WKTP
- Jonesborough, Tennessee; United States;
- Frequency: 1590 kHz
- Branding: ESPN Tri Cities

Programming
- Format: Sports
- Affiliations: ABC News Radio ESPN Radio

Ownership
- Owner: Glenwood Communications Corporation; (Holston Valley Broadcasting Corporation);
- Sister stations: WKPT, WOPI, WRZK, WTFM, WVEK-FM

History
- Former call signs: WJSO (1958–1987) WQLS (1987) WUSJ (1987–1988)
- Call sign meaning: Disambiguation of sister stations WKPT (AM) and WKPT-TV

Technical information
- Licensing authority: FCC
- Facility ID: 27498
- Class: D
- Power: 2,500 watts day 37 watts night
- Transmitter coordinates: 36°19′53.4″N 82°28′25.5″W﻿ / ﻿36.331500°N 82.473750°W
- Translator: 97.7 W249AH (Johnson City)

Links
- Public license information: Public file; LMS;
- Webcast: Listen live
- Website: espntricities.com

= WKTP =

Radio station in Jonesborough–Johnson City, Tennessee

WKTP (1590 AM) is a radio station broadcasting a sports format. Licensed to Jonesborough, Tennessee, United States, the station is currently owned by Glenwood Communications Corporation (through subsidiary Holston Valley Broadcasting Corporation) and features programming from ESPN Radio.

==History==
WKTP was first licensed in 1958, as WJSO, to the Mountain View Broadcasting Company in Jonesborough, Tennessee, for 5,000 watts daytime-only on 1590 kHz. The station had a Top 40 format. The call letters were changed to WQLS in early 1987, and to WUSJ later that year. In 1988 the call sign was changed to WKTP, and the station simulcast WKPT, 1400 AM in Kingsport, Tennessee.

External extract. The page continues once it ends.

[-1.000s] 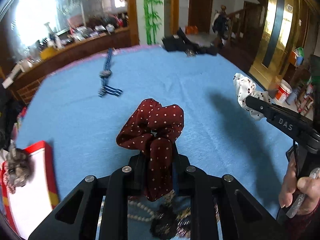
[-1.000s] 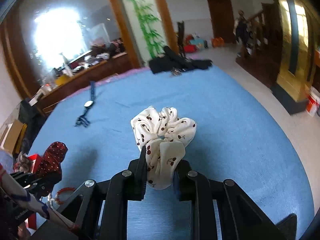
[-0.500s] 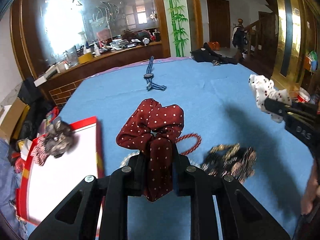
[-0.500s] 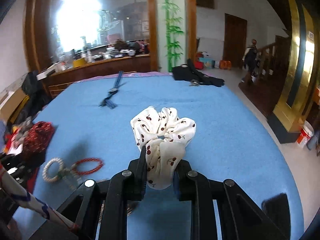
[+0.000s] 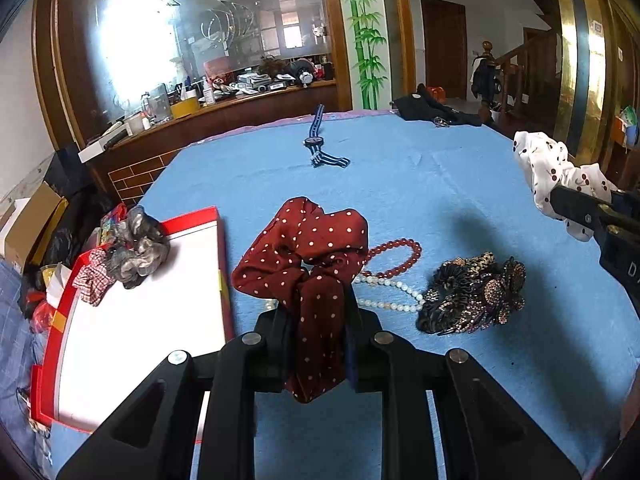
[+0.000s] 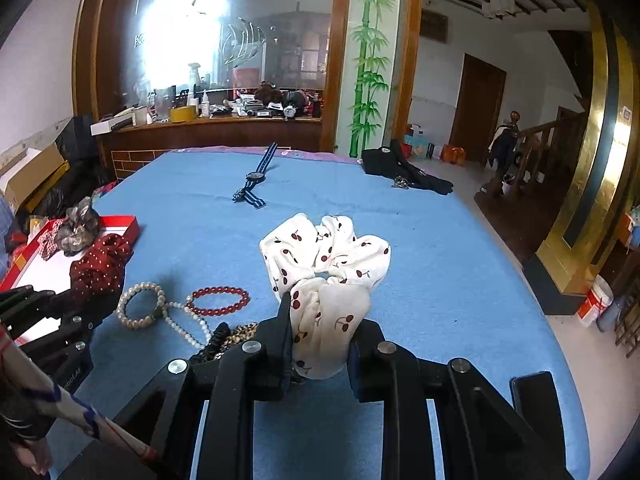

===Expanded Band assignment===

On March 17, 1997, the Federal Communications Commission (FCC) announced that eighty-eight stations had been given permission to move to newly available "Expanded Band" transmitting frequencies, ranging from 1610 to 1700 kHz, with WKTP authorized to move from 1590 to 1680 kHz. However, the station never procured the Construction Permit needed to implement the authorization, so the expanded band station was never built.